Despite those difficulties, nearly every aspect of cancer research has benefited from TCGA, says Bert Vogelstein, a cancer geneticist at Johns Hopkins University in Baltimore, Maryland. The data have yielded new ways to classify tumours and pointed to previously unrecognized drug targets and carcinogens. But some researchers think that sequencing still has a lot to offer. In January, a statistical analysis of the mutation data for 21 cancers showed that sequencing still has the potential to find clinically useful mutations (M. S. Lawrence et al. Nature 505, 495–501; 2014).

On December 2, Staudt announced that once TCGA is completed, the NCI will continue to intensively sequence tumours in three cancers: ovarian, colorectal and lung adenocarcinoma. It then plans to evaluate the fruits of this extra effort before deciding whether to add back more cancers.

Expanded scope
But this time around, the studies will be able to incorporate detailed clinical information about the patient’s health, treatment history and response to therapies. Because researchers can now use paraffin-embedded samples, they can tap into data from past clinical trials, and study how mutations affect a patient’s prognosis and response to treatment. Staudt says that the NCI will be announcing a call for proposals to sequence samples taken during clinical trials using the methods and analysis pipelines established by the TCGA.
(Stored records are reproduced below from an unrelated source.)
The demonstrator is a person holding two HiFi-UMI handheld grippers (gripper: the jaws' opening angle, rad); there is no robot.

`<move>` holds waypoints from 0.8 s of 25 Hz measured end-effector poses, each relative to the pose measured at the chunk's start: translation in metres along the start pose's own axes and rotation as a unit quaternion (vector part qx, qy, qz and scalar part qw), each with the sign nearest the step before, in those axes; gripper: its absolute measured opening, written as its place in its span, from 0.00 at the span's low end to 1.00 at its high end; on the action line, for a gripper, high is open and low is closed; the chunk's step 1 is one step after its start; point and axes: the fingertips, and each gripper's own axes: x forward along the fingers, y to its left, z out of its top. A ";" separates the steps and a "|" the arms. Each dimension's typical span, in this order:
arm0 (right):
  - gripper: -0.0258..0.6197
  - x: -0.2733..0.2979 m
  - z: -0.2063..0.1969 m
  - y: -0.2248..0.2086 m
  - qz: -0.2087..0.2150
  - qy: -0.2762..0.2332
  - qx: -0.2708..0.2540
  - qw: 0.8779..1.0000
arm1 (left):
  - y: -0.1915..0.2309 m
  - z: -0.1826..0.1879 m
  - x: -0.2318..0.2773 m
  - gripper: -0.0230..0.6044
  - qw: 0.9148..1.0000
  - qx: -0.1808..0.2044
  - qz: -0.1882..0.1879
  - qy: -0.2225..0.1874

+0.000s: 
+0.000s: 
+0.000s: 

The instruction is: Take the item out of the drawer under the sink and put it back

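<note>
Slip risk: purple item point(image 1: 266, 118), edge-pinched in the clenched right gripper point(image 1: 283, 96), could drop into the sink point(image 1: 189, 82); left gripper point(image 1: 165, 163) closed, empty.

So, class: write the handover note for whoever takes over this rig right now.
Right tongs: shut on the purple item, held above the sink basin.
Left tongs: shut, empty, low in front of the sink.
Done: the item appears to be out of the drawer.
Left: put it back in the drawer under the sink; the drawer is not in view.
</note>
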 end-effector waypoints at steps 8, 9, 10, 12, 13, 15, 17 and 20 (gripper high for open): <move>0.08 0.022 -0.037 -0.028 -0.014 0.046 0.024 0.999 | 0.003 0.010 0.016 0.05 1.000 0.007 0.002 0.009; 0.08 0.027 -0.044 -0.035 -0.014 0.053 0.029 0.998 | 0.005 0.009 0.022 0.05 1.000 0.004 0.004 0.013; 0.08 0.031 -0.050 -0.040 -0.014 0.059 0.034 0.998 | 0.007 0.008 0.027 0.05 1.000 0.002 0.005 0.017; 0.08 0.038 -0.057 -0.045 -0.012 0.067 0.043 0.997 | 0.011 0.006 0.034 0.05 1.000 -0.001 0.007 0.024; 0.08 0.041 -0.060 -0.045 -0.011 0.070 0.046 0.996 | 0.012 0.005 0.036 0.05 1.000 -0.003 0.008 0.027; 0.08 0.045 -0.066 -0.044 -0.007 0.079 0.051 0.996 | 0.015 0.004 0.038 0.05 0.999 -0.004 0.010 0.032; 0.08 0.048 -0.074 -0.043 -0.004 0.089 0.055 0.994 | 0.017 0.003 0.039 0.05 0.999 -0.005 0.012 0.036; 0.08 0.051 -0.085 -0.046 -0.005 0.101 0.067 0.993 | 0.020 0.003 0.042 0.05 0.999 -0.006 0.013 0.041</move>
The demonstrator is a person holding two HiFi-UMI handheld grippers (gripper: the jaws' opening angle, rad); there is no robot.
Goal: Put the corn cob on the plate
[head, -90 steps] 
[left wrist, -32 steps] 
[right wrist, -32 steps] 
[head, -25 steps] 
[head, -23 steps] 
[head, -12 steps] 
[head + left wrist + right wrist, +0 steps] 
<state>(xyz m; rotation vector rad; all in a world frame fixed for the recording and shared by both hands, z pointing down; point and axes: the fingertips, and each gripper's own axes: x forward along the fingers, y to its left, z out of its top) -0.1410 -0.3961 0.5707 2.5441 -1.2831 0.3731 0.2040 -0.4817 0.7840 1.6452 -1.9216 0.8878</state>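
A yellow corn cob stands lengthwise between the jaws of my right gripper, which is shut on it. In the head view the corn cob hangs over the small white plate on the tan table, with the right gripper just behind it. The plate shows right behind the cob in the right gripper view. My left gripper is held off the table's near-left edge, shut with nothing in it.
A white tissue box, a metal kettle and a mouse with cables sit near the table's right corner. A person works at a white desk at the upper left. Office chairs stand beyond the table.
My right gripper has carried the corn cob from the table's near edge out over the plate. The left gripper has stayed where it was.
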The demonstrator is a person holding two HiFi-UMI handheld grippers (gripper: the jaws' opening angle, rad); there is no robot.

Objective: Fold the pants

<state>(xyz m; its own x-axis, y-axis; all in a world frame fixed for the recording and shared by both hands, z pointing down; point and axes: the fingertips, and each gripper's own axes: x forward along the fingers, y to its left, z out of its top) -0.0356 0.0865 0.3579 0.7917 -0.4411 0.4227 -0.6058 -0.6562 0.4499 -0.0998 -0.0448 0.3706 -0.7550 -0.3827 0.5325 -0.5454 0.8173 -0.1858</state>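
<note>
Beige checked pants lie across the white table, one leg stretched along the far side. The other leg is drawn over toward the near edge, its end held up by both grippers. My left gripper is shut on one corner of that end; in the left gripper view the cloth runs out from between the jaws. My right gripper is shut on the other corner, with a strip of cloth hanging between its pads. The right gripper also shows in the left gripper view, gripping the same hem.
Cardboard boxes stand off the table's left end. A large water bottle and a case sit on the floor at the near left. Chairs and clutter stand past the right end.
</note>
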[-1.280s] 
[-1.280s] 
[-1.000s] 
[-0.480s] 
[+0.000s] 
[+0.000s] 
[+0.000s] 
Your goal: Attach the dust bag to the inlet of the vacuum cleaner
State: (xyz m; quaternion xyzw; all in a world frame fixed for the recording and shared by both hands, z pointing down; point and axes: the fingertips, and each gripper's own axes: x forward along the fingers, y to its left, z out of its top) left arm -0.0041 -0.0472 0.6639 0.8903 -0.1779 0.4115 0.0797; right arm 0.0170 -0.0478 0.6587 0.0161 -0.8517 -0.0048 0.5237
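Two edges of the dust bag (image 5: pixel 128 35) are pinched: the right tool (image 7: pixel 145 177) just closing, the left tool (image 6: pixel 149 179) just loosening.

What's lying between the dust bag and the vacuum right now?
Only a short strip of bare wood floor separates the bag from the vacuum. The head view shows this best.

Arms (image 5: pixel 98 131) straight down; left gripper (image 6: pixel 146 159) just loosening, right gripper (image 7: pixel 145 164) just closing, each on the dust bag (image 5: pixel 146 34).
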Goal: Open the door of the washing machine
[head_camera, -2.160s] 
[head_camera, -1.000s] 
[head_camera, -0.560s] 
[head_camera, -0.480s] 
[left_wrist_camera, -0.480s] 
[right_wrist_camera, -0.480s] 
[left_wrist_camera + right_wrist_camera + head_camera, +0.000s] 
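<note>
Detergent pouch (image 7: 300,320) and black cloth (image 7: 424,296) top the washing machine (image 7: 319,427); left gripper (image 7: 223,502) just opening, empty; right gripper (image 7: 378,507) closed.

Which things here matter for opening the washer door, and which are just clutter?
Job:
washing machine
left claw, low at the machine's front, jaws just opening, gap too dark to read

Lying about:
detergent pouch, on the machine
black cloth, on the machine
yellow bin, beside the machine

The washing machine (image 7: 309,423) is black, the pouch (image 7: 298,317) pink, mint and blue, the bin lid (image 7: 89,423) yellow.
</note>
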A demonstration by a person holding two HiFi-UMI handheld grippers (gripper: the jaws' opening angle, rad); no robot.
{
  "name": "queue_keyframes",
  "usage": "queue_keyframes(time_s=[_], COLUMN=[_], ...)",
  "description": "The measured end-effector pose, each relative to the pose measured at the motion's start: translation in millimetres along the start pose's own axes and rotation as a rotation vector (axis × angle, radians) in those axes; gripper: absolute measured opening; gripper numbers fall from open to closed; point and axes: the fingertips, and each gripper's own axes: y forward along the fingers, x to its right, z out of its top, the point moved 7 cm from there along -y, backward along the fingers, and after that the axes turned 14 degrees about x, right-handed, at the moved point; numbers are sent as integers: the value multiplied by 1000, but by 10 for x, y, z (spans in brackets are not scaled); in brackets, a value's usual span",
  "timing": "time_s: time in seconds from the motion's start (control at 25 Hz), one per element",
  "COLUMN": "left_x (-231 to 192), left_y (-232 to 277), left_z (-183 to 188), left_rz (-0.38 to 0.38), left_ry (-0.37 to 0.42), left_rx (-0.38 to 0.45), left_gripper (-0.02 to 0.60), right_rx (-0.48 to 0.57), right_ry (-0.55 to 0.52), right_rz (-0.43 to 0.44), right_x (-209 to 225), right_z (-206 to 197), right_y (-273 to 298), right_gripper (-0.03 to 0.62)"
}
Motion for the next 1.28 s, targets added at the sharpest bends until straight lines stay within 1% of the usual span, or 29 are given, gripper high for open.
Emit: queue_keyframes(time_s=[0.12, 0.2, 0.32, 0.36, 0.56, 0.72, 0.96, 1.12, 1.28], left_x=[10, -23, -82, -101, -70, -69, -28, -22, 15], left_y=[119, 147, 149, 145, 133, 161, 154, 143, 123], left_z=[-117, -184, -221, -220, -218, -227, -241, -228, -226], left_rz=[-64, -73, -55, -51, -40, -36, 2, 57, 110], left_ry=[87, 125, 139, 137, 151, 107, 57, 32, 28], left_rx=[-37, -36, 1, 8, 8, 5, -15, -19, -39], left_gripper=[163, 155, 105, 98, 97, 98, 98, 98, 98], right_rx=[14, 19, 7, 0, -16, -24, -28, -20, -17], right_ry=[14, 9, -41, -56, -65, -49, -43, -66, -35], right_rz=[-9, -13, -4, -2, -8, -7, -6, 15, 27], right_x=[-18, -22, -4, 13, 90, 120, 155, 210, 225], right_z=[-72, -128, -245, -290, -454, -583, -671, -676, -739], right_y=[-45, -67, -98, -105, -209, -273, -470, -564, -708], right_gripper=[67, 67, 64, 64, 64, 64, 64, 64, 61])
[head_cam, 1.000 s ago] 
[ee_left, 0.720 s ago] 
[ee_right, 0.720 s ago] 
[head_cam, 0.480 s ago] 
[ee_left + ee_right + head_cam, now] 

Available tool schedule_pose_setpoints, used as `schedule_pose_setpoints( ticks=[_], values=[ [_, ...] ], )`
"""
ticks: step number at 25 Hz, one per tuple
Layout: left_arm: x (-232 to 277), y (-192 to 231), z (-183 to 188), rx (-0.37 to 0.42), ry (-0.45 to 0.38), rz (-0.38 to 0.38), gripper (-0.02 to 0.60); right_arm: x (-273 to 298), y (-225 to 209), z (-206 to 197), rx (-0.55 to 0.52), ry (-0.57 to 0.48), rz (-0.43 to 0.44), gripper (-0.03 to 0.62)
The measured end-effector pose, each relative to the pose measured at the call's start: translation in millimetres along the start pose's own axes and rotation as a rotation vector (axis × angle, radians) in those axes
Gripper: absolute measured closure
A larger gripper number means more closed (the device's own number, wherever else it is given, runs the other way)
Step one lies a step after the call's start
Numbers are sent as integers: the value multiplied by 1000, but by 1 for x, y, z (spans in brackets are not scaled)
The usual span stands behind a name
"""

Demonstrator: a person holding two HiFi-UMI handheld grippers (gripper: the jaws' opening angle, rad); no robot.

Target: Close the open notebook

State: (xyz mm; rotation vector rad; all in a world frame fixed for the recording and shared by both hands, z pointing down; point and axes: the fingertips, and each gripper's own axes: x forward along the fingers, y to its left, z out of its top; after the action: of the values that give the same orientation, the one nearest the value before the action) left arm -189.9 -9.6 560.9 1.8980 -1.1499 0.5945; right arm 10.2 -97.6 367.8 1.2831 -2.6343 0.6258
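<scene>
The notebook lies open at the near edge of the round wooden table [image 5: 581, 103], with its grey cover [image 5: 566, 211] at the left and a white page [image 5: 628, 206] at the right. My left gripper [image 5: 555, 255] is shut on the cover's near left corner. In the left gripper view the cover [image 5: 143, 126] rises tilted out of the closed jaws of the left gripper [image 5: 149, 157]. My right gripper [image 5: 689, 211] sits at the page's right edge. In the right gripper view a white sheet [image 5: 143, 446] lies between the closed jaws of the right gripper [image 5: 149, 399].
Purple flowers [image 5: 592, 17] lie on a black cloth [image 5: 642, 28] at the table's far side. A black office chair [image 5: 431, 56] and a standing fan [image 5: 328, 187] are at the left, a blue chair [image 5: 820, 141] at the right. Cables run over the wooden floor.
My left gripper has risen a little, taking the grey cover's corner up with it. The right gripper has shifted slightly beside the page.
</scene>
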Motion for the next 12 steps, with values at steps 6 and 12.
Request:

The rest of the International Cancer Gene Consortium, slated to release early plans for a second wave of projects in February, will probably take a similar tack, says co-founder Tom Hudson, president of the Ontario Institute for Cancer Research in Toronto, Canada. A focus on finding sequences that make a tumour responsive to therapy has already been embraced by government funders in several countries eager to rein in health-care costs, he says. “Cancer therapies are very expensive. It’s a priority for us to address which patients would respond to an expensive drug.”

The NCI is also backing the creation of a repository for data not only from its own projects, but also from international efforts. This is intended to bring data access and analysis tools to a wider swathe of researchers, says Staudt. At present, the cancer genomics data constitute about 20 petabytes (1015 bytes), and are so large and unwieldy that only institutions with significant computing power can access them. Even then, it can take four months just to download them.

Stimulus funding cannot be counted on to fuel these plans, acknowledges Staudt. But cheaper sequencing and the ability to use biobanked biopsies should bring down the cost, he says. “Genomics is at the centre of much of what we do in cancer research,” he says. “Now we can ask questions in a more directed way.”